Marco Garofalo • Oct 23, 2017 at 3:17 pm
I do agree however, her continuation of Obama/Bush’s hawkish foreign policy would have been disastrous for the world. Also, she didn’t promise to do enough to quell the vast economic insecurity in this country. On the other hand, Bernie was for the $15 minimum wage, expanding medicare (which Hilary incorrectly stated in her book she had proposed before Bernie), and ‘free’ public university. This is a good article/debate on her book ‘What Happened’: https://www.thenation.com/article/debating-what-happened/
Marco Garofalo • Oct 23, 2017 at 3:04 pm
Read her book, I hear she holds herself significantly accountable.

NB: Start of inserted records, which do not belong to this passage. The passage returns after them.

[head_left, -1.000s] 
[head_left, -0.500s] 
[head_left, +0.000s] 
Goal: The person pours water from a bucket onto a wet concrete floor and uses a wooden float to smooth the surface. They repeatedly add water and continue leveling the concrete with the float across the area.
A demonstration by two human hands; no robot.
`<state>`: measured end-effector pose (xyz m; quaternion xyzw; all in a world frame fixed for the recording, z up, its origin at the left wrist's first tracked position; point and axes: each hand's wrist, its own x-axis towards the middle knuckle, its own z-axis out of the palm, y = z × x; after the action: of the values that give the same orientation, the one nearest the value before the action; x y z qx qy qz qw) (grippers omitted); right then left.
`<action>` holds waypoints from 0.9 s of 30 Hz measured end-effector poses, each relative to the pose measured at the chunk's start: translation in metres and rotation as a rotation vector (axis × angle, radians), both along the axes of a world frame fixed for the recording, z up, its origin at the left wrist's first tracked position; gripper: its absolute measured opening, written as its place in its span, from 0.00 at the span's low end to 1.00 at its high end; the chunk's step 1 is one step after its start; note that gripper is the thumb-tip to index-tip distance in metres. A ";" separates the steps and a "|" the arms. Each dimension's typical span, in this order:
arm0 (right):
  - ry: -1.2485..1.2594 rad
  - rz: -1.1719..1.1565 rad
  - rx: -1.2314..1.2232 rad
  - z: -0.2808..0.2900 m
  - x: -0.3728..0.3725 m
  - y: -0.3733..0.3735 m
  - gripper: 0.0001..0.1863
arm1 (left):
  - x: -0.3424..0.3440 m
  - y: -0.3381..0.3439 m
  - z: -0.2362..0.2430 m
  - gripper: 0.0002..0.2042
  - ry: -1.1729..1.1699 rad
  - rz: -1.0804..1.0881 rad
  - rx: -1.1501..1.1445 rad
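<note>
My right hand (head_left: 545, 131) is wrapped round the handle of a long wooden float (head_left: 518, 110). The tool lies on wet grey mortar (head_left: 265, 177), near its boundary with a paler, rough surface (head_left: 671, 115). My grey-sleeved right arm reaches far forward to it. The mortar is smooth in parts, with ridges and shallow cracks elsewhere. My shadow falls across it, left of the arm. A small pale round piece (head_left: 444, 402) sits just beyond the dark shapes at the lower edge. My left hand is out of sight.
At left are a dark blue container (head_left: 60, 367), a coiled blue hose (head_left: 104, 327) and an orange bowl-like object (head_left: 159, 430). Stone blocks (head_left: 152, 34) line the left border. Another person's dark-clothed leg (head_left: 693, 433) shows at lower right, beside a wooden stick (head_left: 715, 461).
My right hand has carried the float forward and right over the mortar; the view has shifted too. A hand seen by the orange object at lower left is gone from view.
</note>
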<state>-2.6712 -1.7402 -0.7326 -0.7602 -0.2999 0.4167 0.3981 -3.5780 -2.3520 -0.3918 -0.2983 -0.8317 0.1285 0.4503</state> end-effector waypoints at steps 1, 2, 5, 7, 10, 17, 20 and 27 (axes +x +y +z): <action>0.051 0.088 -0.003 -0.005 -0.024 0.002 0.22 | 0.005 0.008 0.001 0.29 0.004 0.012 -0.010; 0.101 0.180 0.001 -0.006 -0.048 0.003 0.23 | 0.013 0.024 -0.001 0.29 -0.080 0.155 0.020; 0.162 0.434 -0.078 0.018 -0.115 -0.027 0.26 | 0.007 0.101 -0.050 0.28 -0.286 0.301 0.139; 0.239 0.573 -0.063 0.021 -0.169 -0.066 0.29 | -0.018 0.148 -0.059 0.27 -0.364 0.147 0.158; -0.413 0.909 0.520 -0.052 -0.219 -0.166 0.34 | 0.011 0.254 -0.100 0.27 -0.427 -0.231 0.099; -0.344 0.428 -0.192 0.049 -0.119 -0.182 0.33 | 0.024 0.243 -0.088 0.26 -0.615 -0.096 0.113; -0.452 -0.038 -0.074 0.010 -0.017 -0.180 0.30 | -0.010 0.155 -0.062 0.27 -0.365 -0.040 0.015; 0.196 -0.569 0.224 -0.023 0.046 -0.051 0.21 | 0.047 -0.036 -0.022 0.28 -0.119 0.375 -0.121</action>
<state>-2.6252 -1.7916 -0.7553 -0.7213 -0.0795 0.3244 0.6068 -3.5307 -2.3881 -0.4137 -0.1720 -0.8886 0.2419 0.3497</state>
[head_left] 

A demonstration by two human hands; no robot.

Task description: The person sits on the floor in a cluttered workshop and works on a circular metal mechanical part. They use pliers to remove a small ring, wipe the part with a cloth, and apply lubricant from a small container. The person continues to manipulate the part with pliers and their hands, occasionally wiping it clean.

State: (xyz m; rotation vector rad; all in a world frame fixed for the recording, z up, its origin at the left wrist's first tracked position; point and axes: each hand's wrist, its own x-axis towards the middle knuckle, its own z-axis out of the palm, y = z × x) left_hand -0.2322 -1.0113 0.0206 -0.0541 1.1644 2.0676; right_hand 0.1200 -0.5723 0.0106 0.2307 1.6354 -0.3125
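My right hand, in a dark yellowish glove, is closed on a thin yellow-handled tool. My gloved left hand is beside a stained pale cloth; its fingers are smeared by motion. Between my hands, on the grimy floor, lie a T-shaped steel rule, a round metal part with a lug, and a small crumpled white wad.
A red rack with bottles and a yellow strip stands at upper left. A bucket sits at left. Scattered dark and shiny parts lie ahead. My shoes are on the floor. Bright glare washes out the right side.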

Nitzakhon • Oct 23, 2017 at 9:04 am
Don’t forget the deleting of over 30,000 emails, a federal felony. Don’t forget selling American uranium for $$$ (apparently with a wink and a nod from Barackus Rex himself).
Don’t forget her taking her accused-rapist husband’s side against accusers.
Don’t forget her sense of entitlement.
Don’t forget her not even spending an hour in Wisconsin (let alone other places) because she was cocky.